Obsolescenza programmata: l’Italia sanziona Apple e Samsung

I due giganti della tecnologia sono stati multati 10 e 5 milioni di euro per “pratiche commerciali disoneste”, ha stabilito l’autorità antitrust italiana.

Dieci milioni di euro di multe per Apple e 5 milioni di euro per Samsung! Mercoledì 24 ottobre l’autorità italiana garante della concorrenza, l’Antitrust, ha inflitto queste due pesanti ammende alle imprese per la loro politica di obsolescenza programmata.

Molte indagini sono state aperte in tutto il mondo contro i due giganti della tecnologia, ma l’antitrust italiana sembra essere la prima istituzione ad aver fatto il passo e imposto una sanzione. L’autorità italiana conclude al termine dell’indagine: “Le società del gruppo Apple e del gruppo Samsung hanno attuato pratiche commerciali disoneste.

“Gravi malfunzionamenti” dovuti ad aggiornamenti

Gli aggiornamenti software sui telefoni Apple e Samsung hanno causato gravi malfunzionamenti e ridotto significativamente le prestazioni, accelerando così la sostituzione di questi ultimi”, afferma Antitrust. Eelo, lo smartphone che vuole fare a meno di Apple e GoogleIn sostanza, Samsung ha spinto i proprietari di smartphone Note 4 ad installare una nuova versione di Android prevista per il nuovo modello, Note 7, che ha rallentato significativamente i vecchi modelli.

Lo stesso vale per Apple, che ha spinto i possessori di iPhone 6 ad installare il sistema operativo sviluppato per iPhone 7, poi un aggiornamento di questo sistema, causando problemi simili a quelli incontrati dai possessori di telefoni Samsung.

L’Antitrust ha inoltre sanzionato Apple per non aver informato adeguatamente i suoi utenti sulle caratteristiche “essenziali” delle sue batterie al litio, in particolare sulla loro durata media e sulle procedure di manutenzione. Ecco perche’ la sua multa e’ il doppio di quella di Samsung.

L’autorità italiana ha avviato un’indagine in gennaio a seguito di reclami dei consumatori. “Samsung non ha mai aggiornato il software per ridurre le prestazioni del Galaxy Note 4”, ha detto, “Al contrario, Samsung ha sempre offerto aggiornamenti software che permettono ai suoi utenti di avere la migliore esperienza possibile”.

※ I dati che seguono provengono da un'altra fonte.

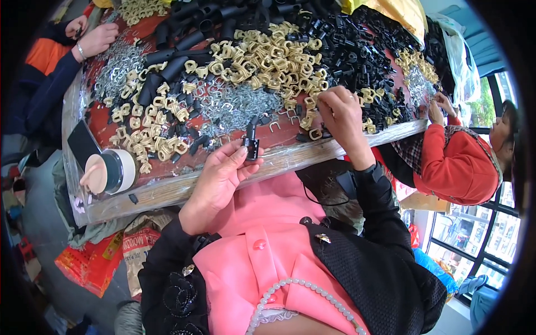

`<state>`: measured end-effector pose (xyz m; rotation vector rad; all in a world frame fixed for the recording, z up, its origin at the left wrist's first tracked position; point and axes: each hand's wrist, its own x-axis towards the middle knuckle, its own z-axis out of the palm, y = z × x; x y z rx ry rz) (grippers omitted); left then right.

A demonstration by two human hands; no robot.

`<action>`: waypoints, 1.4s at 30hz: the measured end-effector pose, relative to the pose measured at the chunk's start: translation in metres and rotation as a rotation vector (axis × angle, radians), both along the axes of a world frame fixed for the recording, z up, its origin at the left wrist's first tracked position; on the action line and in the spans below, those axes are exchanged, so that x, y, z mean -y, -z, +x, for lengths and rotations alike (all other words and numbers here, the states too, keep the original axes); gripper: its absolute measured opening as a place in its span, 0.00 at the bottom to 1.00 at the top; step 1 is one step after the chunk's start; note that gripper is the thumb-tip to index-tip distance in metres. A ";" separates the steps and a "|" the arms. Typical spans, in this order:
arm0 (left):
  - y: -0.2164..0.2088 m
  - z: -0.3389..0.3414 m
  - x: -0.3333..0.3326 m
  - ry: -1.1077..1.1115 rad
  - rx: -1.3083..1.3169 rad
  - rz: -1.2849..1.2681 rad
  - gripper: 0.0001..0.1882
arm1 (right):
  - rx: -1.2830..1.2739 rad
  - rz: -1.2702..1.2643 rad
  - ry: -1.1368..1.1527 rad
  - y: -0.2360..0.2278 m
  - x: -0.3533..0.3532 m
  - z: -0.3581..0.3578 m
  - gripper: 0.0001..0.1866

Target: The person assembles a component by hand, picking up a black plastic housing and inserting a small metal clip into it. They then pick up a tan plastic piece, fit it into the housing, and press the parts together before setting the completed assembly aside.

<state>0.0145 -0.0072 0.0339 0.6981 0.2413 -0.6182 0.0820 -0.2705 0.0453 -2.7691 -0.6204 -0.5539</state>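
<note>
A small black plastic fitting (pixel 251 144) with a short tube on top stands upright between the thumb and fingers of my left hand (pixel 220 170), just above the table's near edge. My right hand (pixel 343 116) reaches down to the table at the right, its fingers bent together at the edge of the beige plastic clips (pixel 265 56). Whatever those fingertips may hold is hidden. One loose beige clip (pixel 315 134) lies just below them. Between my hands, a pile of U-shaped metal staples (pixel 237 106) is spread on the red tabletop (pixel 162 178).
A cup with a pinkish lid (pixel 96 174) and a dark phone-like slab (pixel 84 144) stand at the left corner. Black fittings (pixel 352 61) heap up at the back right. A wooden rail (pixel 223 173) edges the table. Co-workers' hands (pixel 95 42) work at far left and right.
</note>
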 end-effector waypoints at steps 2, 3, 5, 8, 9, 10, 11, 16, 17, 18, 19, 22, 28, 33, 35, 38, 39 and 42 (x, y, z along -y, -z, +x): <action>0.001 -0.001 -0.002 -0.004 -0.004 -0.008 0.12 | -0.020 -0.027 -0.018 -0.001 -0.015 -0.004 0.11; 0.001 -0.002 -0.004 -0.010 -0.006 -0.007 0.12 | -0.037 -0.054 -0.028 0.000 -0.024 -0.006 0.10; 0.001 -0.003 -0.007 -0.011 0.001 -0.010 0.12 | -0.053 -0.083 -0.045 -0.001 -0.032 -0.010 0.10; 0.004 -0.004 -0.012 -0.023 0.008 -0.013 0.12 | -0.026 -0.123 0.046 -0.001 -0.038 -0.014 0.10; 0.006 -0.005 -0.013 -0.028 0.010 -0.015 0.13 | -0.027 -0.124 0.041 0.000 -0.038 -0.015 0.10; 0.007 -0.006 -0.014 -0.031 0.011 -0.016 0.13 | -0.066 -0.169 0.039 0.003 -0.037 -0.016 0.09; 0.006 -0.006 -0.014 -0.033 0.010 -0.017 0.13 | -0.104 -0.214 0.038 0.004 -0.036 -0.018 0.09; 0.001 -0.008 -0.012 -0.016 -0.005 -0.002 0.11 | -0.162 -0.310 0.007 0.001 -0.042 -0.015 0.06; 0.001 -0.008 -0.012 -0.014 -0.001 -0.003 0.11 | -0.161 -0.311 0.009 0.003 -0.042 -0.013 0.06; 0.001 -0.008 -0.012 -0.012 0.003 -0.004 0.11 | -0.152 -0.309 0.025 0.008 -0.040 -0.011 0.06; 0.000 -0.008 -0.012 -0.011 0.004 -0.005 0.11 | -0.142 -0.306 0.041 0.014 -0.038 -0.008 0.06; 0.000 -0.010 -0.013 -0.010 0.009 -0.003 0.11 | -0.148 -0.310 0.079 0.021 -0.034 -0.004 0.06; 0.002 -0.012 -0.016 -0.017 0.000 -0.001 0.11 | -0.148 -0.141 0.066 0.011 -0.031 -0.010 0.06; 0.001 -0.009 -0.012 0.003 -0.011 0.006 0.12 | -0.189 -0.089 -0.036 0.016 -0.026 -0.007 0.06; 0.001 -0.009 -0.011 0.008 -0.015 0.009 0.12 | -0.234 -0.099 -0.013 0.019 -0.028 -0.004 0.06; 0.002 -0.009 -0.011 0.003 -0.019 0.005 0.12 | -0.290 -0.114 0.035 0.025 -0.025 0.000 0.06; 0.002 -0.009 -0.011 0.003 -0.019 0.005 0.12 | -0.323 -0.127 0.072 0.026 -0.023 0.001 0.06; 0.004 -0.010 -0.014 0.000 -0.005 -0.004 0.12 | -0.378 -0.084 0.073 0.023 -0.015 0.001 0.06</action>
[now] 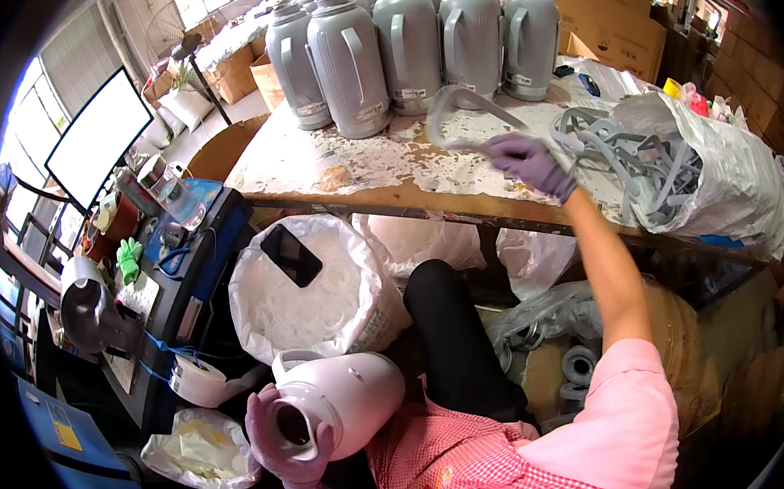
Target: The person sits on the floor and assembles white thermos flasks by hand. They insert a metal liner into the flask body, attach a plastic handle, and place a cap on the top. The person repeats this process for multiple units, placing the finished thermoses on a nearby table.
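Observation:
My left hand (pixel 282 450), in a purple glove, grips the open neck end of a pale grey thermos flask body (pixel 359 394). The flask lies tilted across my lap, its dark mouth facing the hand and a side handle on top. Over the table, my gloved right hand (pixel 532 164) is closed on one end of a grey plastic carrying handle (pixel 484 104), a bent strip smeared by motion. To the right of that hand, a white sack (pixel 723 162) lies open on its side with many similar grey handles (pixel 654 158) spilling out.
Several grey thermos flasks (pixel 348 70) stand in rows at the back of the worn table (pixel 314 164). Below its edge is a sack of clear plastic rings (pixel 296 306) with a black phone (pixel 291 255) on top. A monitor (pixel 101 138) stands at the left.

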`<state>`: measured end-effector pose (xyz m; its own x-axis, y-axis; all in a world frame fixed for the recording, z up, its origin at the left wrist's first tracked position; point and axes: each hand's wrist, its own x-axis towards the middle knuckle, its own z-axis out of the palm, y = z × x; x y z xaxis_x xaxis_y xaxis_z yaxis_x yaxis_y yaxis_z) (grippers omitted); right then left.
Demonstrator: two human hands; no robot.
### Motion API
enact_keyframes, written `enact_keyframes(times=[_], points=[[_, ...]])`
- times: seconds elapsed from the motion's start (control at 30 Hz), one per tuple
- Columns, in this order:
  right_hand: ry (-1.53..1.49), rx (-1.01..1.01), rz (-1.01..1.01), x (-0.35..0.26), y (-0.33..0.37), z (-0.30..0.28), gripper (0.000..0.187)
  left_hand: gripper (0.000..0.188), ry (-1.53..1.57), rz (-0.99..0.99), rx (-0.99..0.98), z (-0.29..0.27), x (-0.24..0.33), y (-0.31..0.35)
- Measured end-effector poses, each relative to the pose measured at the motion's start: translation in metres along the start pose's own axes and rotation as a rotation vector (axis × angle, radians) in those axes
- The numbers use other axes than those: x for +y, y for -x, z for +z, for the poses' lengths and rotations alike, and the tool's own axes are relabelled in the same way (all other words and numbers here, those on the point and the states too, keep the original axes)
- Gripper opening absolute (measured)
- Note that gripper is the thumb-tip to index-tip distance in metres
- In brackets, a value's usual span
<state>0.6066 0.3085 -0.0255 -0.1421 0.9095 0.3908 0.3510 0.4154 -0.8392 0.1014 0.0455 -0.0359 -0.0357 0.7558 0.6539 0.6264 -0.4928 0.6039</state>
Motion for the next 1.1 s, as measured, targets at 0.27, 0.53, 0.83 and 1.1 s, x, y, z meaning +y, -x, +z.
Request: enact_keyframes(times=[0.27,0.53,0.83,1.1], points=[[0.140,-0.485,-0.957,-0.173,0.087,0.235,0.037,0.059,-0.259,0.157,-0.121,0.029,0.026,-0.008],[-0.379,-0.747,0.134,-0.166,0.068,0.237,0.031,0.047,0.066,0.232,-0.032,-0.023,0.025,0.009],[-1.583,-0.279,0.590,-0.130,0.121,0.307,0.049,0.110,-0.153,0.048,0.003,-0.042,0.029,0.063],[-0.979,-0.307,0.756,-0.145,0.155,0.359,0.032,0.108,-0.054,0.304,-0.076,-0.034,0.044,0.072]])
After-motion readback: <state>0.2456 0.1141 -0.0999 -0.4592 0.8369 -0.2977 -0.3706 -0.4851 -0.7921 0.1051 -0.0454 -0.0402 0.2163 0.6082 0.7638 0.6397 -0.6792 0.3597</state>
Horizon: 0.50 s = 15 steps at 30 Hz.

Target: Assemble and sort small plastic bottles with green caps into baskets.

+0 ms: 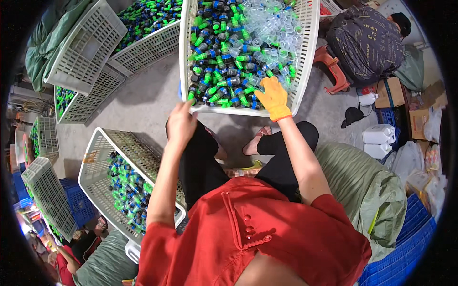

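Note:
In front of me stands a white slatted plastic crate [238,111], filled with small dark bottles [232,81] with green tops and blue bands. Clear plastic cups or caps [279,28] are heaped over its far right part. My right hand [275,97], in a yellow-orange glove, reaches over the near right rim with its fingers apart on the bottles; I see nothing held in it. My bare left hand [182,125] is at the near left corner of the crate, fingers curled together and slightly blurred. Whatever those fingers hold, if anything, is hidden.
A tilted white crate [90,171] with similar bottles stands by my left leg. More crates [143,55] fill the left and far left. A red plastic stool [334,71] and a person in a dark patterned top [365,45] are at far right. Green sacking [358,176] and white jugs [378,136] lie to my right.

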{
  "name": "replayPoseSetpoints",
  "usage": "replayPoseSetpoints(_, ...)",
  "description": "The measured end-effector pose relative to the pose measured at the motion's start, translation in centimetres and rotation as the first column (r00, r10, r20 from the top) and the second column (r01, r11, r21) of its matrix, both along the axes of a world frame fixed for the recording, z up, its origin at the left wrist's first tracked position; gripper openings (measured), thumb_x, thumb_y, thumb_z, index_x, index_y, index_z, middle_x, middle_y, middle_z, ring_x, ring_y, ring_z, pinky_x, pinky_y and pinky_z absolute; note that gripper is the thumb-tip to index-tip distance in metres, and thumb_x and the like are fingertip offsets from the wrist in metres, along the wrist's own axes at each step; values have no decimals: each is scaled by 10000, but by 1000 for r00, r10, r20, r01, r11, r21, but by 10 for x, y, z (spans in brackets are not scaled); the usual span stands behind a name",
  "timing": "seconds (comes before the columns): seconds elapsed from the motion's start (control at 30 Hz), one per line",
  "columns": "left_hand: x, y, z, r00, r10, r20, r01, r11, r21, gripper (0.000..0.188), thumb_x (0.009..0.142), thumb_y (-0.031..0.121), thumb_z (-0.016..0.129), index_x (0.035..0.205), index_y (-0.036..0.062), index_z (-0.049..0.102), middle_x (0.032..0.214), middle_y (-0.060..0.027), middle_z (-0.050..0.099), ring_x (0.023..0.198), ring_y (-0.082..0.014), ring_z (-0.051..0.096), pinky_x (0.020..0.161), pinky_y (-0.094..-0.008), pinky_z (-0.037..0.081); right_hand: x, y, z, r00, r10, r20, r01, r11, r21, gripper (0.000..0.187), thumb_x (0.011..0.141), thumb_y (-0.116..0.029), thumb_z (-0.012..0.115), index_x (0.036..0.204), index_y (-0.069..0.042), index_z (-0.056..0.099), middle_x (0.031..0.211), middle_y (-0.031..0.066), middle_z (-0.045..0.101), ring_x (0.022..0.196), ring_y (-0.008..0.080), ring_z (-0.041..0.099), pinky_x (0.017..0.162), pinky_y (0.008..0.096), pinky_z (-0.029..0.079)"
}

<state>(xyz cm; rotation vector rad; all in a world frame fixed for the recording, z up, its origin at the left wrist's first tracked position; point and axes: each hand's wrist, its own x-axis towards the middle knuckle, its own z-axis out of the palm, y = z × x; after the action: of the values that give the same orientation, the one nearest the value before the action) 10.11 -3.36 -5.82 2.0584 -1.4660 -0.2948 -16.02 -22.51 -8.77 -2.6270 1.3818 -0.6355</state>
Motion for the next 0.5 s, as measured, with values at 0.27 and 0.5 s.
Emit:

Indagini in Francia su Apple e….. Epson

In Francia, la Procura di Parigi ha aperto a gennaio un’indagine su Apple, sospettata di “obsolescenza programmata” e “inganno” a seguito di una denuncia di un’associazione che accusa il gigante americano di aver volontariamente ridotto le prestazioni e la durata di vita del suo iPhone per accelerare la sostituzione.

“Dopo la condanna di Apple da parte delle autorità italiane per obsolescenza programmata, mi aspetto che in Francia l’indagine avviata su questa base sarà completata il più presto possibile e che il pubblico ministero sarà in grado di perseguire Apple”, Emile Meunier, avvocato dell’Association Halte à l’obsolescence programmée (HOP), che ha presentato una denuncia in Francia contro Apple.iPhone bridled: “Negli Stati Uniti, il Dipartimento di Giustizia e la polizia di borsa, la SEC, hanno aperto un’indagine sul possibile mancato rispetto da parte di Apple delle regole di borsa per quanto riguarda il rallentamento volontario di alcuni dispositivi iPhone.

Nel dicembre 2017, in seguito alle lamentele degli utenti che il loro iPhone stava rallentando nel tempo e ai test trasmessi dalla stampa specializzata, l’azienda ha riconosciuto che stava limitando le prestazioni di alcuni modelli, assicurando che si trattava di “allungarne la durata di vita” e impedendo loro di spegnersi inaspettatamente.

Apple e Samsung non sono gli unici produttori di elettronica sotto i riflettori. Il sistema giudiziario francese ha aperto un’indagine nel novembre 2017 contro il produttore giapponese di stampanti Epson, anch’esso sospettato di obsolescenza programmata.